Don’t Confuse Suffering with Virtue

Our neglect of self-care should never be applauded.

Photo by Darran Shen on Unsplash

Unless it’s for some greater good, or we’re suffering so that others don’t have to, there is nothing noble about the willful acceptance of misery. We allow others to torment us and be reckless with our hearts. We cut ourselves open and bleed for those underserving, and remain in situations that bring us endless agony. For what? To say that we didn’t quit? To boast our endurance of “difficult times?” We think we’re doing something righteous by not giving up on people, love or circumstances. So, we sacrifice ourselves for causes repeatedly proven futile.

Our devotion should have limits. The moment we start to suffer constant, needless pain is a great place to draw that line. Of course, not every day will bring sunshine. There will be actual hard times. We can’t and shouldn’t just throw in the towel when the going gets tough, not if we care. Yet, there does come a point where we’re fighting for others at the expense of ourselves. Loyalty must reside with our own well-being above everyone and all things.

A major culprit in keeping us committed to unhealthy situations is a feeling of obligation. We feel like we owe someone something and even bear responsibility for their transgressions. We become invested in relationships to a fault and don’t know when, let alone how to let go.

This is where learning to practice non-attachment can help. There’s a saying attributed to Buddha:

“You can only lose what you cling to.”

It is this fear of loss, of losing something or someone that results in us holding on, or rather being held on to, at our own detriment. We’re afraid. In practicing non-attachment, those ties to a particular outcome don’t exist. You are more inclined to have a perception rooted in reality and the acceptance of situations as they are, even if that means facing the end. People come, people go and things change. We know this, it’s just that the understanding is often overshadowed by our affinity to familiarity. Being comfortable in our misery doesn’t make it any less miserable, however.

Practicing non-attachment isn’t synonymous with indifference. You still care. You still try. It doesn’t make lackluster effort acceptable. It’s about balance and being present in the moment, which actually allows you to embrace it more fully — Because you’re not dependent on its continuance. You aren’t living in or making decisions based on either the future or the past. There is only now. Non-attachment helps us break free from patterns of thought and behavior that do not serve us.

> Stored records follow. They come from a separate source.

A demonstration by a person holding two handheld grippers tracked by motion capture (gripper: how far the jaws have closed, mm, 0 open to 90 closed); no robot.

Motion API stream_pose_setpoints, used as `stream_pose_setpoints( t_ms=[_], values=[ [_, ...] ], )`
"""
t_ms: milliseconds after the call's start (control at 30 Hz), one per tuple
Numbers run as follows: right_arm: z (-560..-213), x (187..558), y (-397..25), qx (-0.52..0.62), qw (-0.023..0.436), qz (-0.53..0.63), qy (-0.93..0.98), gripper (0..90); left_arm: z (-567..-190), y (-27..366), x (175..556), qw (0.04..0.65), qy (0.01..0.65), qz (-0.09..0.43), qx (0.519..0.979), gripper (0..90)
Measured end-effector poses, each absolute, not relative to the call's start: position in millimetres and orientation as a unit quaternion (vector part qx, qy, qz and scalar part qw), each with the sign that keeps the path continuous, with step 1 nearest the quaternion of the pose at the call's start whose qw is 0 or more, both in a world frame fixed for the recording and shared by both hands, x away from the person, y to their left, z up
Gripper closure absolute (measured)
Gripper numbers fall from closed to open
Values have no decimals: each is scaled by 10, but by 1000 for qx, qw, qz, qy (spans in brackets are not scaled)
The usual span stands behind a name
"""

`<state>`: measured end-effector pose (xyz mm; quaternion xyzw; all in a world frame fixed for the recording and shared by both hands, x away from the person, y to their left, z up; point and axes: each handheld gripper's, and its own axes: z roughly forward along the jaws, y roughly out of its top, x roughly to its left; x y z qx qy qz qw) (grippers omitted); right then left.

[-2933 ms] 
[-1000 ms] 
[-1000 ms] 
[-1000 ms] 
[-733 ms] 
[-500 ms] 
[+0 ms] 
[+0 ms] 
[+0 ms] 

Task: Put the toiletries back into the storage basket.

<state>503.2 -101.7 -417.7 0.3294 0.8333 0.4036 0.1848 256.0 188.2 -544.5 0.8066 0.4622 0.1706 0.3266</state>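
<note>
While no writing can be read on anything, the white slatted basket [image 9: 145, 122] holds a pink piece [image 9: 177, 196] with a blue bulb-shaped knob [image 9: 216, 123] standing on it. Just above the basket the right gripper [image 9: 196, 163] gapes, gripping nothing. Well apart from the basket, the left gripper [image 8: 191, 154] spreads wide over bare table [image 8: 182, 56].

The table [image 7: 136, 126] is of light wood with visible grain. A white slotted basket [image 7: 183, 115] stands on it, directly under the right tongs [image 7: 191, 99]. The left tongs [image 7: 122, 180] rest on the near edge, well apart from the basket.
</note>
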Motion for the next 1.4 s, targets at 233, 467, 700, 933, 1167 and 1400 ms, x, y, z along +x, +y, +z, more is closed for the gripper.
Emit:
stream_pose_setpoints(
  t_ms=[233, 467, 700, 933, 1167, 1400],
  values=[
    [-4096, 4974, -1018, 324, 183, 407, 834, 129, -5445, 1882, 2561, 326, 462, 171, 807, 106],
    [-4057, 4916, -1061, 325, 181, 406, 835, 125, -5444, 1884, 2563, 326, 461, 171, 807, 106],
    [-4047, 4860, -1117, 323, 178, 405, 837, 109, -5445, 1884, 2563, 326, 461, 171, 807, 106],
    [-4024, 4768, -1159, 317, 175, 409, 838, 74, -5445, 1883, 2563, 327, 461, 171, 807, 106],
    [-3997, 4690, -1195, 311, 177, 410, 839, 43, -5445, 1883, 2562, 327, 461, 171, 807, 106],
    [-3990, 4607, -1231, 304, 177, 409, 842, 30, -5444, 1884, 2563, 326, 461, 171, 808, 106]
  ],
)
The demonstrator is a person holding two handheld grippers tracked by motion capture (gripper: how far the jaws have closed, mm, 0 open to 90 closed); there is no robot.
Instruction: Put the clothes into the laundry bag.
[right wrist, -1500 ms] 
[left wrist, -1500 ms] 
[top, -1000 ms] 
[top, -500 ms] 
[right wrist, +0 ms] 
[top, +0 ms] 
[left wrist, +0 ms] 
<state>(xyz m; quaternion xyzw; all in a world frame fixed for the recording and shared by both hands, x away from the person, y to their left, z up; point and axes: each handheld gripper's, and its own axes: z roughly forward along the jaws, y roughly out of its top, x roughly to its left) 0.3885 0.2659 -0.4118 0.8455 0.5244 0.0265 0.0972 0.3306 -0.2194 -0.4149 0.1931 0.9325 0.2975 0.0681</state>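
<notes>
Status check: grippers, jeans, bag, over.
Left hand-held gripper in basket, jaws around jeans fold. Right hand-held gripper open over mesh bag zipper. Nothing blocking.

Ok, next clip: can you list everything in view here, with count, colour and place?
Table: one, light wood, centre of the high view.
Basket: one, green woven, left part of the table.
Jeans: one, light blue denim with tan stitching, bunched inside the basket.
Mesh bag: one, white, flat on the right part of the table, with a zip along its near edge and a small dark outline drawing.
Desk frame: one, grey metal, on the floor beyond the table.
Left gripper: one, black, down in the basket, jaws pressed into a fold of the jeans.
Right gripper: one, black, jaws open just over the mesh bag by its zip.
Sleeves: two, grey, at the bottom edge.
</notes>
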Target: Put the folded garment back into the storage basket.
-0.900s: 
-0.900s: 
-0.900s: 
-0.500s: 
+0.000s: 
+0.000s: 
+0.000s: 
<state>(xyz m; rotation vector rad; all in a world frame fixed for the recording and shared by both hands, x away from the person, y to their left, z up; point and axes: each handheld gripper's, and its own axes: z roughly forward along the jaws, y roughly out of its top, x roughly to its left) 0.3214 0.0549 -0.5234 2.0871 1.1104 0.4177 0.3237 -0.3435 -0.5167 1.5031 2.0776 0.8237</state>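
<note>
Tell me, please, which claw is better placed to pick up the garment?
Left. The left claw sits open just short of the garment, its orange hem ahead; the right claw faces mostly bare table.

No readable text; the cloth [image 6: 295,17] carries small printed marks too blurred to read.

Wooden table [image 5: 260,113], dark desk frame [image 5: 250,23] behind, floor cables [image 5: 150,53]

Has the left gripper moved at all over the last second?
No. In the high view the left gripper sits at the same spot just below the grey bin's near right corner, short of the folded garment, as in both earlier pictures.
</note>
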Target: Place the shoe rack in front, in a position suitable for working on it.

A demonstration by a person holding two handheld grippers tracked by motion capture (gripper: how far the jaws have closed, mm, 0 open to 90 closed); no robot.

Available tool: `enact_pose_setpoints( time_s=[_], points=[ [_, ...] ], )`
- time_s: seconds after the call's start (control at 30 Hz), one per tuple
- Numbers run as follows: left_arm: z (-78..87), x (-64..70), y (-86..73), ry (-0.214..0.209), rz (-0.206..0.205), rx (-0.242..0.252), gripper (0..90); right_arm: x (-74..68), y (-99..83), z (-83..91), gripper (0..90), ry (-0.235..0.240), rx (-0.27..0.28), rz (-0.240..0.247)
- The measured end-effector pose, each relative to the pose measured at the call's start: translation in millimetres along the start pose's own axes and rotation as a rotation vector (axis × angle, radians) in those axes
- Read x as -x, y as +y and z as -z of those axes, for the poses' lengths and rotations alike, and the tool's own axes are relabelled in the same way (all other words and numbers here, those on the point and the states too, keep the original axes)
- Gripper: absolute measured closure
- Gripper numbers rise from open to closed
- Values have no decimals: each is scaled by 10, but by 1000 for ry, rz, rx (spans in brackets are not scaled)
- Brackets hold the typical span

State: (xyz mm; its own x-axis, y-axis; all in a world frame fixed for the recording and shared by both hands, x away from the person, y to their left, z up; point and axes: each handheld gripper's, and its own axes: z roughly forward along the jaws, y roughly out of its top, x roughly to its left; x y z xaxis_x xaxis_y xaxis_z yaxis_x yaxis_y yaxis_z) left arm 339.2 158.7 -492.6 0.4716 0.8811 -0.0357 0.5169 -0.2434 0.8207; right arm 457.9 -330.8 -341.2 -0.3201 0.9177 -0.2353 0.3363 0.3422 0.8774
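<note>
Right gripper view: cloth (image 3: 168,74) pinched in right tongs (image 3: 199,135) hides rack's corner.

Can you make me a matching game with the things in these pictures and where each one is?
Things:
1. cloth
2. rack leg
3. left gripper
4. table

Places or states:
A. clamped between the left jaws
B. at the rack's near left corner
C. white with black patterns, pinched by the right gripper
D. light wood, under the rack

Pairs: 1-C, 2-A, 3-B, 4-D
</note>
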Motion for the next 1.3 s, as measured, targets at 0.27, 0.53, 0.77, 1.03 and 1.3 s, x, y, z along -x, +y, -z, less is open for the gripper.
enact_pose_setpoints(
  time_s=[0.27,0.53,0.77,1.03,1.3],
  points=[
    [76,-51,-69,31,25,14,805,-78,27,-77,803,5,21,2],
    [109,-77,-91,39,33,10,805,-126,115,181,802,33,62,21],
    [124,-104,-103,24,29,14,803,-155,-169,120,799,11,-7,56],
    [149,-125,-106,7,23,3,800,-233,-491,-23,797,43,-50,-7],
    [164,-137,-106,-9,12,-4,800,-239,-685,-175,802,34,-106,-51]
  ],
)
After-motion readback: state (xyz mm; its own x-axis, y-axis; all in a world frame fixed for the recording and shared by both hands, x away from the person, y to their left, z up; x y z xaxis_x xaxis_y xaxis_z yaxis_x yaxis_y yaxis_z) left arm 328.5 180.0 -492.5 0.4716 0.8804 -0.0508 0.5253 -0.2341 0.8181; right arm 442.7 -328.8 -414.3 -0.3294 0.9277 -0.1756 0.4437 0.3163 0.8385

Don’t give some greater meaning to sources of tension and anguish. Sometimes dysfunction is really just dysfunction. Pain is simply pain. Suffering is only suffering. Call it what it is. Sometimes what may have once been there, is gone — Replaced by an ultimately self-inflicted cycle of mental and emotional abuse. This is a condition heralded only by those who seek to contain us. They will not offer tributes in gratitude for our travails.

Pain is not a measure of love, or dedication, and definitely not virtue. There is no glory to be found in our surrender to affliction.